According to Hannon, the Piwi system's challenge is to locate these sequences which look a lot like an organism's own genes, and tag them to make them be recognized by the same machinery a cell uses to switch its own genes off as needed. They think Piwi-interacting RNAs are responsible for finding transposons as RNA copies emerge, but the next was unknown. They hope to figure out the link between this very transposon-specific pathway to the more general repressive machinery of the cell.
They listed a lot of molecules which are possible to play this role and tested them. The Piwi system is so fast that they have found it nearly impossible to follow its components as they silence their natural targets. Later they constructed an artificial Piwi target, then stuck different components of the Piwi system to it and saw what was going on next.

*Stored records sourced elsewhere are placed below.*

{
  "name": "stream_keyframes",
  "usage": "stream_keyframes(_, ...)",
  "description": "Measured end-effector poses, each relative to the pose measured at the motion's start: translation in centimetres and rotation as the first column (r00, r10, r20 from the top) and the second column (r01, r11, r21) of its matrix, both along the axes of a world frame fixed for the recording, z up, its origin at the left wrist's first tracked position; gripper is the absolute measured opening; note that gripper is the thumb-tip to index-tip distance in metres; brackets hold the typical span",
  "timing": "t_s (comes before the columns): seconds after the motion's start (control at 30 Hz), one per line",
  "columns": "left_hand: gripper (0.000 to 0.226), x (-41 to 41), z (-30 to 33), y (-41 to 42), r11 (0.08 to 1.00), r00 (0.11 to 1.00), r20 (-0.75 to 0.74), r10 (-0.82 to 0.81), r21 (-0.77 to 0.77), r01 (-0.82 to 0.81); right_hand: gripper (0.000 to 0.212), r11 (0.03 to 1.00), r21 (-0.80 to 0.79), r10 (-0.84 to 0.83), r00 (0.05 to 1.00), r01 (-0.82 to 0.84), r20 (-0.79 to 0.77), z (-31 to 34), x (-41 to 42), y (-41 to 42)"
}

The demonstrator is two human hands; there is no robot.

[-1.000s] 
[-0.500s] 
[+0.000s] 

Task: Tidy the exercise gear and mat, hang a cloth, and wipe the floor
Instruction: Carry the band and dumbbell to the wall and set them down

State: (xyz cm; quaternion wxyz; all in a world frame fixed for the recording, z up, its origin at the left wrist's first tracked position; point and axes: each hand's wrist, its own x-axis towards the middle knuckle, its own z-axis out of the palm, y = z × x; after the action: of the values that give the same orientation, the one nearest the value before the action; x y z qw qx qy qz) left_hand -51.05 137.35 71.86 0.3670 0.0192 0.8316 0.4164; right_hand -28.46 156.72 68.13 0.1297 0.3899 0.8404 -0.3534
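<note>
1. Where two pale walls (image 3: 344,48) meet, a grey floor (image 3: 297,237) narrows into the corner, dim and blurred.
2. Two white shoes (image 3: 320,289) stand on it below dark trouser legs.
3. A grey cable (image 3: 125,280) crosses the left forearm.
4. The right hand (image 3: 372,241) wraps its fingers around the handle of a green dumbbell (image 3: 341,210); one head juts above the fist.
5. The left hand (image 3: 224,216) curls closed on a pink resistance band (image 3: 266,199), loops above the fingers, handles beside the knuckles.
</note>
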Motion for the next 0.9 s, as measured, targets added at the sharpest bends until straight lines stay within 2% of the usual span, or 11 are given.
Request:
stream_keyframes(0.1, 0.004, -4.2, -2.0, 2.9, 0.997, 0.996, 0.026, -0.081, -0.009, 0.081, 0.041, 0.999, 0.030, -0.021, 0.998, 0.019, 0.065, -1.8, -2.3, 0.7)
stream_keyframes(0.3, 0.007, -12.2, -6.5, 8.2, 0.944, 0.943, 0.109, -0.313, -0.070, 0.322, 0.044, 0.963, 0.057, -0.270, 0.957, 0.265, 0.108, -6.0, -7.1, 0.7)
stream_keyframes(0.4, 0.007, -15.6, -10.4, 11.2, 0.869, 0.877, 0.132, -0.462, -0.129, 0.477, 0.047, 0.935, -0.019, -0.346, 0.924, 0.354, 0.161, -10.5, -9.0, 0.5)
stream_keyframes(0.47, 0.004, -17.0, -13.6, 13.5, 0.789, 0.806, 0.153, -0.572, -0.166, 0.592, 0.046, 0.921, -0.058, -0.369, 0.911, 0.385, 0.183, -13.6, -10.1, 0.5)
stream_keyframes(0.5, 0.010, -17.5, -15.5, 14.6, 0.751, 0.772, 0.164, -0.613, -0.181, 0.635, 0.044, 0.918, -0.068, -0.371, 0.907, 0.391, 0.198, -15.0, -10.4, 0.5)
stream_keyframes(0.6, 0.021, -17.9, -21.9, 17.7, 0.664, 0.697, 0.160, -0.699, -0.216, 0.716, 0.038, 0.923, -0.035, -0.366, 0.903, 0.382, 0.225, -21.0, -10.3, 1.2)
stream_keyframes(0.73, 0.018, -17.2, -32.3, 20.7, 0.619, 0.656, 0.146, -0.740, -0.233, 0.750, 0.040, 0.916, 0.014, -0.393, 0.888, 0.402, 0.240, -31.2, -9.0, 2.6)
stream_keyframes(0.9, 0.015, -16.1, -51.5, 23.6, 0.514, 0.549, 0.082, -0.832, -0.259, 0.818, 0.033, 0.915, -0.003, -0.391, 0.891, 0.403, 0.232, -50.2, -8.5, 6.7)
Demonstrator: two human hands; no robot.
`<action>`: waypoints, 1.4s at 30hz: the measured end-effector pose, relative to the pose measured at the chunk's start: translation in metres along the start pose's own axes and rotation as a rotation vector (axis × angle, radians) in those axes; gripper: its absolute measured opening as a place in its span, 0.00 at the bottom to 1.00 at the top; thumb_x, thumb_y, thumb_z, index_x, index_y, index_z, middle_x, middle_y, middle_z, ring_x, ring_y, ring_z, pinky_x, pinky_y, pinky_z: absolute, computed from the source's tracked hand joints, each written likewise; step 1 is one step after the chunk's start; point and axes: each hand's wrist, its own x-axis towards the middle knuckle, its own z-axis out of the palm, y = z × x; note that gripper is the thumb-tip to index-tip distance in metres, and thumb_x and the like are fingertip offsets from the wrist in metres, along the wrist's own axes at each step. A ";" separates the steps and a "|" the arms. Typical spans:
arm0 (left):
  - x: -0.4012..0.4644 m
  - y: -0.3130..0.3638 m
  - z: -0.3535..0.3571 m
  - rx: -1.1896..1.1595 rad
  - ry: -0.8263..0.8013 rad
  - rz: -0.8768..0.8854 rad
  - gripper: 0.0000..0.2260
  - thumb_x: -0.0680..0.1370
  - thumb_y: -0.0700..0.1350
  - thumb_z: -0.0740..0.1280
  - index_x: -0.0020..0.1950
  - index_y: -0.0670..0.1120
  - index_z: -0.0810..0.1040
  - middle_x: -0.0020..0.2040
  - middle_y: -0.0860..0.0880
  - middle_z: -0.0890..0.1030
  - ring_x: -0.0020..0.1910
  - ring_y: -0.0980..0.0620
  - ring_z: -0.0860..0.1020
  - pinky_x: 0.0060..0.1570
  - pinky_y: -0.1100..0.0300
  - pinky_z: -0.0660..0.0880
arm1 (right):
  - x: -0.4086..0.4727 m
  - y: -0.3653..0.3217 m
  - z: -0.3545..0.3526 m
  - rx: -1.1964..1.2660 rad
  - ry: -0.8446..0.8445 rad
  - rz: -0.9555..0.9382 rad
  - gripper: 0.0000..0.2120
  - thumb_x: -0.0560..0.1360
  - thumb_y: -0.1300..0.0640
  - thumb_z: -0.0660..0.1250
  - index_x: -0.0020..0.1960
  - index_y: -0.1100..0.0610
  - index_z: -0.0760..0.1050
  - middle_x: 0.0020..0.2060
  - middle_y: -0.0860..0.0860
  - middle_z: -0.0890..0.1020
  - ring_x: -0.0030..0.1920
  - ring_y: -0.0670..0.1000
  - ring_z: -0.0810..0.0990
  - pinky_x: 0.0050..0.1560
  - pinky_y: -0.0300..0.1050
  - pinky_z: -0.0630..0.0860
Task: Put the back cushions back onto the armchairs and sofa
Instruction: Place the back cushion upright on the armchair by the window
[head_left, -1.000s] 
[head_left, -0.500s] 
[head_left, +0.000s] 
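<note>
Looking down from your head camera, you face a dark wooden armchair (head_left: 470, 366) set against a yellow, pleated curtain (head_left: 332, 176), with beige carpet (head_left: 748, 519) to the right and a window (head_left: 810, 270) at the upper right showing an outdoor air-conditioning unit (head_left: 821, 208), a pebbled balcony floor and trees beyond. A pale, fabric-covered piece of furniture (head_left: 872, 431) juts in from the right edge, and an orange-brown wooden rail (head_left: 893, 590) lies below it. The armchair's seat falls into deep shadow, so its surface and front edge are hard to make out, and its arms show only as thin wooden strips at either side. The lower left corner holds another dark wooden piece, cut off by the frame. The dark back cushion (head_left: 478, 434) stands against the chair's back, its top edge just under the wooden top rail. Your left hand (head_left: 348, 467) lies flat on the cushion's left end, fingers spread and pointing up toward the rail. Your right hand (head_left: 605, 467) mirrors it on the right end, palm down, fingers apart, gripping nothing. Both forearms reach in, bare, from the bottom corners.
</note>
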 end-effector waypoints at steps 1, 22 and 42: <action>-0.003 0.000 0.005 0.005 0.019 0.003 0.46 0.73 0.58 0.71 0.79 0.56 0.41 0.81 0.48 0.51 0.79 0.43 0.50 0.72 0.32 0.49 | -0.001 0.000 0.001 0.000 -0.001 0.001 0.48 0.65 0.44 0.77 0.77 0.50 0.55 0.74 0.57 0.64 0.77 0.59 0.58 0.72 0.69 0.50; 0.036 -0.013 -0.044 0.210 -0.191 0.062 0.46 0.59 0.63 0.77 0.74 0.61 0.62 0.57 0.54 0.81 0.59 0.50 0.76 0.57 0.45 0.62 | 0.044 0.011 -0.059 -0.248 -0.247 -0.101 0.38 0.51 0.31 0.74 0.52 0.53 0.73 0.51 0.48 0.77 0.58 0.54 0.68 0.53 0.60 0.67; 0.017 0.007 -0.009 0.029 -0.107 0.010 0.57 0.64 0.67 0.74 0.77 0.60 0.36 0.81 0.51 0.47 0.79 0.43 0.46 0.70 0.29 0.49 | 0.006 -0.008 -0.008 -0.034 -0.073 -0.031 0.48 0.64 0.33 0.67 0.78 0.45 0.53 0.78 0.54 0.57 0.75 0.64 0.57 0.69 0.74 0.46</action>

For the most part, cells treated the piece of DNA that encoded the target as one of their own genes. However, when Panoramix was tethered to the artificial RNA target, it was able to halt transcription of the foreign piece of DNA. It means that once transcription began, Panoramix recruited the cell's gene silencing machinery to shut off local transcription and mark the intrusive DNA so that it would remain off, even in future generations.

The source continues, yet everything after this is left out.